Letter to my sister from Mukinge 2001

Dear Bea,
Thanks for writing back. It seems like I should have a lot of free time but I always fill it. Today (sat the 7th) I had to iron my underwear as well as the rest of my kit. Had it washed yesterday & dried on the line (no dryers) and today I get to steam to death the mango fly eggs which were laid on it yesterday. It seems that if you don’t they hatch & mistake you for unripe fruit. Two rather painful instars later they emerge as maggots.
Went to the provincial capital yesterday, Solwezi. Luanda chief’s residence and all. He is Chief Solwezi, no less. Town looks like a clip from “A Girl like Alice” and your average western. Fewer horses and more people. Met a man who was starting a training school for older orphans, walked out to the site 2 miles away. He was a foster child of one of the missionaries at Mukinge. An interesting afternoon. Drove back with r hand drive. Only thing I couldn’t remember is to use the turn signal instead of the windscreen washer. Every time I forgot great peals of laughter from the 9 MH workers with me.

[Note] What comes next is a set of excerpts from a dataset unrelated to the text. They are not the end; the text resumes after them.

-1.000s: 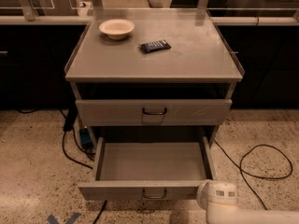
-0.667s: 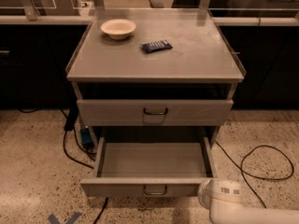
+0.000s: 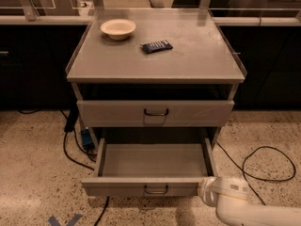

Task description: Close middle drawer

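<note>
The middle drawer [image 3: 155, 161] is the low-fronted grey metal drawer under the top one. It stands pulled out and shows its empty inside. Its small dark loop handle [image 3: 156, 189] sits at the centre of the front panel. My gripper [image 3: 208, 192] is at the end of the white arm [image 3: 244, 206] that comes in from the bottom right. It is against the right end of the drawer's front panel. Its fingertips are hidden behind the white wrist.
The top drawer [image 3: 155, 113], with a taller front, is shut above. On the cabinet top [image 3: 197, 55] are a white bowl [image 3: 118, 28] and a dark packet [image 3: 157, 46]. Black cables [image 3: 263, 166] lie on the speckled floor on both sides. A dark counter runs behind.
The middle drawer's front panel has moved a little way in toward the cabinet. The white arm end has stayed at its right corner and shifted slightly with it.
</note>
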Motion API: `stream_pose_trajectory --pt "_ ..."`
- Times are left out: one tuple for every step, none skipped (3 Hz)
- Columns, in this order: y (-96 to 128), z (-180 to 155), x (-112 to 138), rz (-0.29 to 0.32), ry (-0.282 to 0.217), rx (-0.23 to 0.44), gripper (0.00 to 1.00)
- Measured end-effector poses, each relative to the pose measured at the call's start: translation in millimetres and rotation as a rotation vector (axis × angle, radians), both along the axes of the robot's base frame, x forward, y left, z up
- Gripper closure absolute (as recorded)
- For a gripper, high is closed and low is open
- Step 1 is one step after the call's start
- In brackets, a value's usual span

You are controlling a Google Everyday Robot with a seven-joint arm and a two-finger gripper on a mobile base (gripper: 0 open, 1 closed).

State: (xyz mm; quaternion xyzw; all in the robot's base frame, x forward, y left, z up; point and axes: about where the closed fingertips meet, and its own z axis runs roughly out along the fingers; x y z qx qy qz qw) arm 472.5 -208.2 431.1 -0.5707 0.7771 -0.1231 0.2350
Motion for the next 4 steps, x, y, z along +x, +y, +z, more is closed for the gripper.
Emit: stream_pose_trajectory --pt "0 3 19 -0.02 -0.036 -0.057 1.0" --pt "-9 9 43 -0.039 -0.092 -0.148 1.0" --pt "-9 9 43 -0.039 -0.092 -0.148 1.0" --pt "-4 4 39 -0.021 -0.078 -0.131 1.0"
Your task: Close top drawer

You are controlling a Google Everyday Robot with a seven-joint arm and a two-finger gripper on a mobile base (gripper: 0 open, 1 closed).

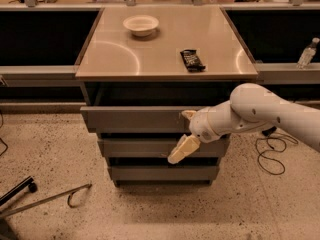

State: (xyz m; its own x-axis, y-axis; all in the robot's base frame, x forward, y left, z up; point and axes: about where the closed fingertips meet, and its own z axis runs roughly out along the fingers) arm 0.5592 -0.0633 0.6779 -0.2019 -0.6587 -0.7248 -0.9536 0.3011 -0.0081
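Gripper [180, 136], cream-coloured and two-fingered at the end of a white rounded arm [260, 109], sits at the front of the cabinet with its fingers spread wide and nothing between them. The upper finger rests against the right part of the wide, shallow grey metal top drawer [135, 119], while the lower one slants down and left across the plain grey middle drawer front [145, 147]. The top drawer's front panel runs from the upper finger far out to the gripper's left, and a dark gap above it, under the tan tabletop [115, 59], suggests it is not yet flush. To finish well, I judge the push should go straight back along the drawer's slides. Contact is off-centre to the right, so a slow, even press would guard against the drawer skewing and binding, and the lower finger should stay clear of the drawer below. Beyond and above the gripper, a white bowl [141, 25] and a black wrapped bar [192, 60] lie on the tabletop, well apart from the work.
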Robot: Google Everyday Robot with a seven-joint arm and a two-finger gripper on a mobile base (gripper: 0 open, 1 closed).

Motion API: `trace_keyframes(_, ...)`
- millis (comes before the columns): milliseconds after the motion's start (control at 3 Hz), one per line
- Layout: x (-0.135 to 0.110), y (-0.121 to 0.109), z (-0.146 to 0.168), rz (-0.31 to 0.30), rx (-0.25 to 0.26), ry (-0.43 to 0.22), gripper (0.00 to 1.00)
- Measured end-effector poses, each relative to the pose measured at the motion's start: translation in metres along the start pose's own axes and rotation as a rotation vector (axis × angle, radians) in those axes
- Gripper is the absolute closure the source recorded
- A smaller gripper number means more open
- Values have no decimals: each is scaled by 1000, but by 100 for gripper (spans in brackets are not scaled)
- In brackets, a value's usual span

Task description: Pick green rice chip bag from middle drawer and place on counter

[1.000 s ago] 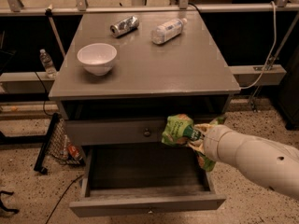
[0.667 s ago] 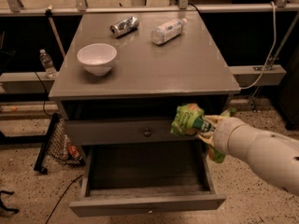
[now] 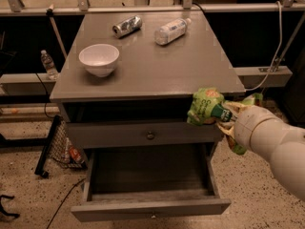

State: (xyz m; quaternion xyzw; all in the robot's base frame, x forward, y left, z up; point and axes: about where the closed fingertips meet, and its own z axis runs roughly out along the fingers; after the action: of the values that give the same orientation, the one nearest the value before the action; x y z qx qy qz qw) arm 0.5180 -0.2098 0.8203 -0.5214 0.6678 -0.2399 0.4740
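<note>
The green rice chip bag (image 3: 204, 106) is held in my gripper (image 3: 220, 115), in front of the cabinet's right front corner, just below the counter's edge. The gripper is shut on the bag, and my white arm (image 3: 274, 144) comes in from the lower right. The middle drawer (image 3: 150, 205) is pulled open below, and its bare grey inside holds nothing that I can see. The counter (image 3: 157, 68) is the flat grey cabinet top above.
On the counter stand a white bowl (image 3: 99, 59) at the left, a crushed can (image 3: 127, 26) and a clear plastic bottle (image 3: 171, 31) at the back. The upper drawer front with a round knob (image 3: 150, 135) is shut. A water bottle (image 3: 48, 64) stands on the floor at left.
My gripper has lifted the bag up and to the right, from in front of the upper drawer to the cabinet's right front corner near the counter edge.
</note>
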Motion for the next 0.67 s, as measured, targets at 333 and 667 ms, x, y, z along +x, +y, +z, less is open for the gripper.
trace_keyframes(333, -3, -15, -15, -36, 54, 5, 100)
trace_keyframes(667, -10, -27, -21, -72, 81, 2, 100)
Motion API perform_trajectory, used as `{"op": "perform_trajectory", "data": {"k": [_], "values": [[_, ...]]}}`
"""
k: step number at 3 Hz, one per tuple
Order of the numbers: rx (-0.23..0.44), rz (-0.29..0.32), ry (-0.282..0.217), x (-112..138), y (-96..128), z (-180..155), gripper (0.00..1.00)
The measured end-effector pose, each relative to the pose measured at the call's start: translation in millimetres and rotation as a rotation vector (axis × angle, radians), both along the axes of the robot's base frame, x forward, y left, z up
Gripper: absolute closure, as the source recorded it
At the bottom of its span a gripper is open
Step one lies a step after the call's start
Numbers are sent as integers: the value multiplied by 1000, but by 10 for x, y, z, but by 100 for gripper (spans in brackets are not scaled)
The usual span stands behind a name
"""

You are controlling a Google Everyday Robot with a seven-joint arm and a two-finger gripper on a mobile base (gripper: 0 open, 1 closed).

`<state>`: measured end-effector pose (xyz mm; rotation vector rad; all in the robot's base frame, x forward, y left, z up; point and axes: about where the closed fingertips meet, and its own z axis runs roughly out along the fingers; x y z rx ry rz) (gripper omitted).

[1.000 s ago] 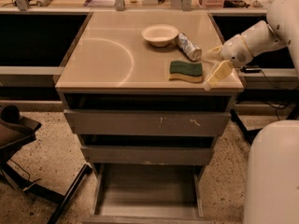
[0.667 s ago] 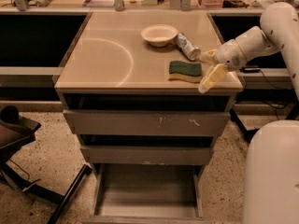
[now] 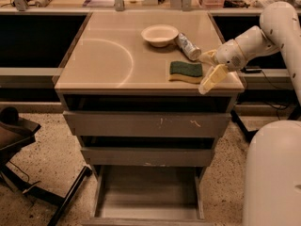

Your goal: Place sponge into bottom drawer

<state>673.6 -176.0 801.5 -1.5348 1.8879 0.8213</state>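
The sponge (image 3: 186, 71), green face up over yellow foam, lies flat near the front right of the cabinet top (image 3: 113, 55). My gripper (image 3: 209, 68) is just to its right at the same height. It is open, with one finger (image 3: 207, 57) behind the sponge's right end and the other (image 3: 212, 78) in front of it. It does not hold the sponge. The bottom drawer (image 3: 148, 194) is pulled out near the floor, a shallow tray with a bare floor.
A white bowl (image 3: 160, 34) and a can (image 3: 188, 46) lying on its side sit behind the sponge. Two grey-fronted drawers (image 3: 148, 124) are above the open tray. A dark chair base (image 3: 28, 173) stands at the left, and the robot's white body (image 3: 273, 173) at the right.
My gripper has moved a little to the left, closer to the sponge's right end. The sponge and drawers have not moved.
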Motion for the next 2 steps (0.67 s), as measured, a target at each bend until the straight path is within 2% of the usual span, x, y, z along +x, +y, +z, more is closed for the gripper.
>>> {"op": "perform_trajectory", "data": {"k": [1,2], "values": [[41,63,16,-94,136,6,0],[41,63,16,-93,137,7,0]]}}
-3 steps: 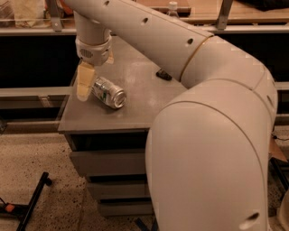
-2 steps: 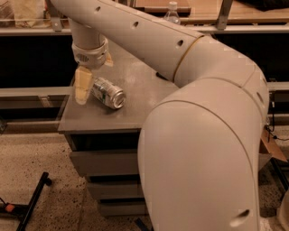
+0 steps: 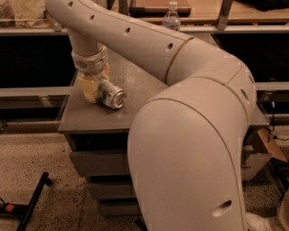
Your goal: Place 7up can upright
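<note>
The cream-coloured two-finger gripper (image 3: 96, 87) hangs pointing down from a ribbed grey wrist, low over the left part of the grey flat table top (image 3: 92, 121), near its left edge and closer to the front left corner than to the back one. It sits right at the rear end of the small silver aluminium 7up can (image 3: 113, 95); whether it has clamped on the can or merely sits against it cannot be told. The can lies on its side on the table top, its shiny round end facing the front edge and slightly right. The thick cream arm (image 3: 189, 135) sweeps from the wrist across the table and fills the right foreground. Beyond the back edge, a clear plastic water bottle (image 3: 171, 17) stands upright on a wooden shelf (image 3: 203, 13)
</note>
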Available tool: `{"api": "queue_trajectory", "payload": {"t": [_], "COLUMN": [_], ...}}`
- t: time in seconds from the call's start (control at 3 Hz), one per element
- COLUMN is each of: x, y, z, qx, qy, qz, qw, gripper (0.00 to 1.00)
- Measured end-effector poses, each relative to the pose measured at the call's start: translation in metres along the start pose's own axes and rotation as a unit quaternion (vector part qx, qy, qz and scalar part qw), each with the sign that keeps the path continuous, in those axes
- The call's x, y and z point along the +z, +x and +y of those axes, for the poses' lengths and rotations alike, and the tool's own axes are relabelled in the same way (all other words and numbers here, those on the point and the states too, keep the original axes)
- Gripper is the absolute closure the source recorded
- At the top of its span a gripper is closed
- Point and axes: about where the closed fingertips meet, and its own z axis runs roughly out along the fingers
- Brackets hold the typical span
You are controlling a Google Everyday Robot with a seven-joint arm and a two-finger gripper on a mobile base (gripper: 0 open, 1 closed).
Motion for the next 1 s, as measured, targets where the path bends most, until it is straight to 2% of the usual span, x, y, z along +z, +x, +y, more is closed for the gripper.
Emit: {"api": "queue_trajectory", "payload": {"t": [0.33, 0.67, 1.0], "x": [0.001, -0.019, -0.052], "y": [-0.001, 0.004, 0.013], "z": [-0.002, -0.019, -0.033], "qx": [0.003, 0.004, -0.009], "qy": [-0.005, -0.008, -0.007], "qz": [-0.001, -0.036, -0.110], "qw": [1.0000, 0.9993, 0.9939], "gripper": [0.64, 0.88, 1.00]}}
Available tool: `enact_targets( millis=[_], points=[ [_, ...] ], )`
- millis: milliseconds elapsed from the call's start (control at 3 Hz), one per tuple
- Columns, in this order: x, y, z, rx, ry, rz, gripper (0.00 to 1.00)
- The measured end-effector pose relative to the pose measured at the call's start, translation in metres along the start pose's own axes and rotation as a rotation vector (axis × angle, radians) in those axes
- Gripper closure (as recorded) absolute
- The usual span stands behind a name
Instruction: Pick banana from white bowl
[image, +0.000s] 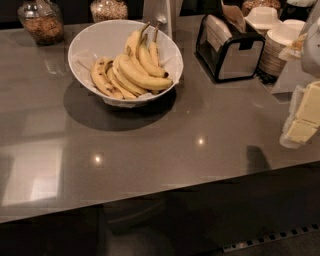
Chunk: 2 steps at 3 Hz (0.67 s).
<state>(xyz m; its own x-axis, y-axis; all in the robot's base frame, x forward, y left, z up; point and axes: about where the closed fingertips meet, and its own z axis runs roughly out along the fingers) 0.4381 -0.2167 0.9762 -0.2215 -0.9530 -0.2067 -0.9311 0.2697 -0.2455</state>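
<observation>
The white bowl (92, 37) stands at the back left of the grey counter and holds several bananas. The banana (145, 80), the longest and thickest one with clean yellow skin, lies across the front of the pile and curves toward the bowl's right rim. Shorter brown-speckled bananas (102, 75) lie to its left. My gripper (301, 122) shows as pale yellow-white parts at the right edge of the camera view. It hangs above the counter's right end, far to the right of the bowl, and holds nothing that I can see.
A black and chrome napkin dispenser (230, 47) stands right of the bowl. White paper plates and cups (277, 45) are stacked behind it. Two glass jars (40, 20) (109, 9) stand at the back left. The counter's front edge (150, 192) runs across the lower view.
</observation>
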Motion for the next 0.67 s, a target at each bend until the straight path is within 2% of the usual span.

Zambia is a lot like one's prejudices suggest and not. A women in kesapis (1x2M brightly printed cloth, skirt cum baby-carrier, pot holder, table cloth, blanket, diaper (nappie here) carrying a load of wood on her head. Road side vendors selling corn on the cob roasted for 50Kwacha (about 1.5cents), beggars, piles of small dried fish, post polio paralytic limbs, cataracts, cobras (as road kill), lines of army ants (local name is pishuti), goats lying in the roadway, brilliant flowers, fruit on the trees, dust, bicylcles built for one but carrying three peddling the bare pegs in bare feet, malaria. It is also drinking a coke on an open veranda with painted disney characters wishing me a "cool yule" next to an advertisement for condoms. Wish Roz a happy bd.